■ WHAT IS EXPECTED: Your job with the data below is to output exactly the lines from the one holding "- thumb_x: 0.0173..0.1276" down to the one holding "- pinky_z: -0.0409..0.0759", both included, and no others.

■ AVAILABLE DATA:
_ _ _ _

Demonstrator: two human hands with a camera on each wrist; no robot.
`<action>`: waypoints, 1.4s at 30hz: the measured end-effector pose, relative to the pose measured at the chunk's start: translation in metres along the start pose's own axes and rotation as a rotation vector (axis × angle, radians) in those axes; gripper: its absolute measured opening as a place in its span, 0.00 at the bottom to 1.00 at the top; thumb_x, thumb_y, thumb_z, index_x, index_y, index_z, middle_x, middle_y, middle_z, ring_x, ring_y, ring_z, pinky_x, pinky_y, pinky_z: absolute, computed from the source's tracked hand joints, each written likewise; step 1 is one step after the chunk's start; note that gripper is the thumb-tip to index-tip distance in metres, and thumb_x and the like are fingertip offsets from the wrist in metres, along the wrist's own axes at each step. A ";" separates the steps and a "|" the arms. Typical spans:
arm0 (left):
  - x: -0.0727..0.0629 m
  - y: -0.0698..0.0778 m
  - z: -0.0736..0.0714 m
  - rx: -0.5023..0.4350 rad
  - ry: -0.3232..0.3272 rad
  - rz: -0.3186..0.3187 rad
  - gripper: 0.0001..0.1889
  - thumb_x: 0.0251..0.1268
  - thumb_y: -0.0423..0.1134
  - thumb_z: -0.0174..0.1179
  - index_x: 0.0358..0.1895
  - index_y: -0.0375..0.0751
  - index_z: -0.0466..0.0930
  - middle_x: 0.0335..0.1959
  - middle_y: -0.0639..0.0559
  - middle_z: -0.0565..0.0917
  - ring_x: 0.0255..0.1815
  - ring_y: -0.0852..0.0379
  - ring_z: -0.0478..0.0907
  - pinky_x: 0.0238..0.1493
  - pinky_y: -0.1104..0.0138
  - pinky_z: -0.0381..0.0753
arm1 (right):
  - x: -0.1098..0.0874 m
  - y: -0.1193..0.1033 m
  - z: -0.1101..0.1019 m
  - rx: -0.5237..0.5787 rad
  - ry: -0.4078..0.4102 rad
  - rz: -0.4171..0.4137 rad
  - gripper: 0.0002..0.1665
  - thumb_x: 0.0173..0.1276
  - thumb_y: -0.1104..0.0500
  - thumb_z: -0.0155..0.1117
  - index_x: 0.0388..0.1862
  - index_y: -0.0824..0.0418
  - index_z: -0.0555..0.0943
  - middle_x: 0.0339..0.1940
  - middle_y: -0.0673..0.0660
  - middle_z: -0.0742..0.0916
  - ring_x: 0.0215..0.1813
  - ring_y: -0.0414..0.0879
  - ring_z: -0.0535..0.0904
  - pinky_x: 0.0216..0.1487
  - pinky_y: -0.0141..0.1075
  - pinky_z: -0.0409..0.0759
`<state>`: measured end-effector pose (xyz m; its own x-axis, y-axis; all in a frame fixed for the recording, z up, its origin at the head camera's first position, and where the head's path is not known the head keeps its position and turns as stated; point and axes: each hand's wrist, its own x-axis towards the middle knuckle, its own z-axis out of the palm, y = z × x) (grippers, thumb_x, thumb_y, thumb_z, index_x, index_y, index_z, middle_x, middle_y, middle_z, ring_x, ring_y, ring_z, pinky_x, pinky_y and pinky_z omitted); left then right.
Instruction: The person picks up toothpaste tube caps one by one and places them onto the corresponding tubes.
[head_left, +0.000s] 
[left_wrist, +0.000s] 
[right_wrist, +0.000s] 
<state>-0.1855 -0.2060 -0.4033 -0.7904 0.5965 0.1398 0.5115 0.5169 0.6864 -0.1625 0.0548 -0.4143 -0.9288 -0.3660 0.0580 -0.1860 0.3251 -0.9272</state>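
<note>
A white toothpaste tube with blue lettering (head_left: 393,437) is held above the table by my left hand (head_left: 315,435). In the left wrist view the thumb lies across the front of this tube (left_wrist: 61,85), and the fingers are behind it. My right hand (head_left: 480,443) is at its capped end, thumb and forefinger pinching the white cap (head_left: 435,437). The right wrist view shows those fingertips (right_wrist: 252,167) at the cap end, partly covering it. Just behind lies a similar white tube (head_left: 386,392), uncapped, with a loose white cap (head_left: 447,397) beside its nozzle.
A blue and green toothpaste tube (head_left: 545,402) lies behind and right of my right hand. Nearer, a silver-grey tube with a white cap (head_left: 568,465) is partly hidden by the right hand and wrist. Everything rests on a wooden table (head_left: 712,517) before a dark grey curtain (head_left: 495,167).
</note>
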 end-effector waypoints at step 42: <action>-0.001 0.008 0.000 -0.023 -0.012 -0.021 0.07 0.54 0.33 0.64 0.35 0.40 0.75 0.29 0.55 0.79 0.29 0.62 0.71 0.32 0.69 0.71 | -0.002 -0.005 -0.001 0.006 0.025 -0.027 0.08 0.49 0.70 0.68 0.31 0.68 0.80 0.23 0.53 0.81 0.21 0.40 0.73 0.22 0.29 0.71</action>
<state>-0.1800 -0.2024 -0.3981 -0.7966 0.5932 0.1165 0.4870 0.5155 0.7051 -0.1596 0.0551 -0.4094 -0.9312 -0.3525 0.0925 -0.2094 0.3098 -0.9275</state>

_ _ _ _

■ RESPONSE FOR THIS EXERCISE:
  - thumb_x: 0.0173..0.1276
  - thumb_y: -0.1104..0.0500
  - thumb_z: -0.0155..0.1117
  - index_x: 0.0388..0.1862
  - index_y: -0.0824..0.0418
  - index_z: -0.0555..0.0943
  - middle_x: 0.0339..0.1940
  - middle_y: -0.0673..0.0660
  - middle_z: -0.0742..0.0916
  - ring_x: 0.0215..0.1813
  - ring_y: -0.0414..0.0879
  - ring_z: -0.0535..0.0904
  - pinky_x: 0.0216..0.1487
  - pinky_y: -0.0141..0.1075
  - pinky_z: -0.0409..0.0759

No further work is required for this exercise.